— ASSIGNMENT —
What is needed is an exact repetition of the lines below, from the first one through the one holding "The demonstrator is", with no pictures and nothing else.

— GIVEN INFORMATION —
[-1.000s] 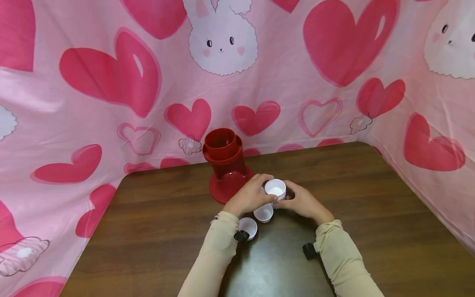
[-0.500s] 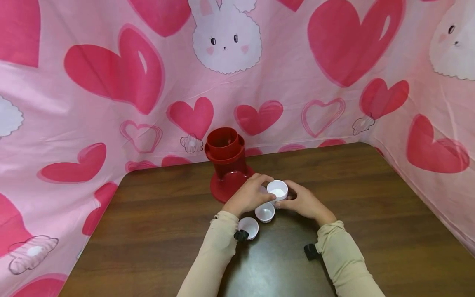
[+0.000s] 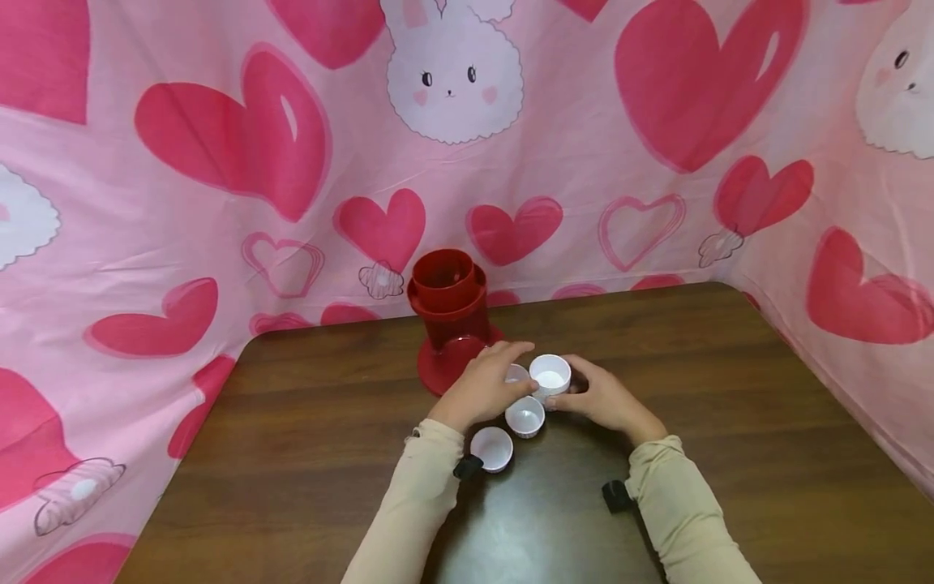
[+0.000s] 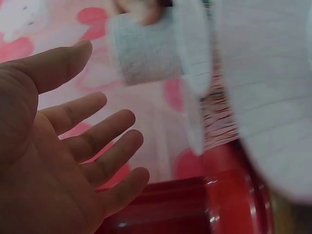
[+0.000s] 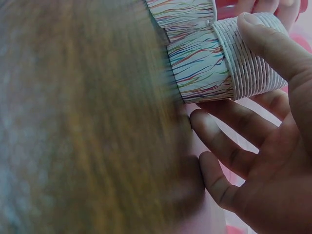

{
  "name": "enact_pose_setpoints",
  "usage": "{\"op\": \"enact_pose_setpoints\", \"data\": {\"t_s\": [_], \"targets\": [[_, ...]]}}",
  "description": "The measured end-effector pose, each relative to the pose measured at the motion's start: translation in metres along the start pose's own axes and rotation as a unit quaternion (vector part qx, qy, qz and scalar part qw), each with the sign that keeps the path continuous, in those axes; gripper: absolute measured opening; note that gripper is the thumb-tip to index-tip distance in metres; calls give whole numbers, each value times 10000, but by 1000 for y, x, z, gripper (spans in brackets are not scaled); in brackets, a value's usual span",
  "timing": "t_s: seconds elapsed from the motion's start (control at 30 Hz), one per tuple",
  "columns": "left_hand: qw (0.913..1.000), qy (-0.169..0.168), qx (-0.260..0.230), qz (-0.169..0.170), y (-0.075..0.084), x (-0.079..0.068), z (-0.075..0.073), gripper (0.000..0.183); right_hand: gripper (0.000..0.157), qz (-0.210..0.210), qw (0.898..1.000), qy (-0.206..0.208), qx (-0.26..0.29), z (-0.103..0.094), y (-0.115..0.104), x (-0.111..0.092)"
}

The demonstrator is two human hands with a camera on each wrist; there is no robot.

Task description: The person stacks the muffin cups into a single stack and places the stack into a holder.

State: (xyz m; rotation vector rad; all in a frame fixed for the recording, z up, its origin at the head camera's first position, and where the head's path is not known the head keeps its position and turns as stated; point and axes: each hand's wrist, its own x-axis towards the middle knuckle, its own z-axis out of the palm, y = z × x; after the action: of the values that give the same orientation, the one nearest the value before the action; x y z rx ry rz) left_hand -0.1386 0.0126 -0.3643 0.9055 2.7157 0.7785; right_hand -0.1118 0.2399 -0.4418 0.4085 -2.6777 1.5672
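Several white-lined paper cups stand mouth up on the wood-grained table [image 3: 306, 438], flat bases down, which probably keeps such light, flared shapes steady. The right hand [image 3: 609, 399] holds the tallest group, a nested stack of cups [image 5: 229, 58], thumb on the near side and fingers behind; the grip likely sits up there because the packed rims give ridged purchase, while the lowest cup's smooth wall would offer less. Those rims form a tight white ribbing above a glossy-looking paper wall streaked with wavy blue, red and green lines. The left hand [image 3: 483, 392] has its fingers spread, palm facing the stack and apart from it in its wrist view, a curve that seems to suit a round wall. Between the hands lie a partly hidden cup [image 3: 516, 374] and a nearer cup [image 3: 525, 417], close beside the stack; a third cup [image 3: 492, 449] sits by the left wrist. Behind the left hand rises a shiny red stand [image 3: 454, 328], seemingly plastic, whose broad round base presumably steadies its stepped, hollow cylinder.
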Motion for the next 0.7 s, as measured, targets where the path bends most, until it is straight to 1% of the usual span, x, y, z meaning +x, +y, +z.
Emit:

— EXERCISE OUTPUT —
[-1.000s] 
[-0.500s] 
[+0.000s] 
[+0.000s] 
[+0.000s] 

{
  "name": "enact_pose_setpoints",
  "usage": "{\"op\": \"enact_pose_setpoints\", \"data\": {\"t_s\": [_], \"targets\": [[_, ...]]}}",
  "description": "The measured end-effector pose, each relative to the pose measured at the motion's start: translation in metres along the start pose's own axes and rotation as a unit quaternion (vector part qx, qy, qz and scalar part qw), each with the sign that keeps the path continuous, in those axes; gripper: absolute measured opening; note that gripper is the thumb-tip to index-tip distance in metres; calls give whole numbers, each value times 10000, but by 1000 for y, x, z, gripper (spans in brackets are not scaled); in brackets, a value's usual span",
  "timing": "t_s: seconds elapsed from the motion's start (control at 30 Hz), one per tuple",
  "columns": "left_hand: qw (0.913..1.000), qy (-0.169..0.168), qx (-0.260..0.230), qz (-0.169..0.170), y (-0.075..0.084), x (-0.079..0.068), z (-0.075..0.073), gripper (0.000..0.183); right_hand: gripper (0.000..0.157), qz (-0.210..0.210), qw (0.898..1.000), qy (-0.206..0.208), qx (-0.26..0.29), z (-0.103..0.094), y (-0.115..0.104), x (-0.111..0.092)"
}

The demonstrator is two human hands with a camera on each wrist; there is no robot.

No more is needed for this exercise.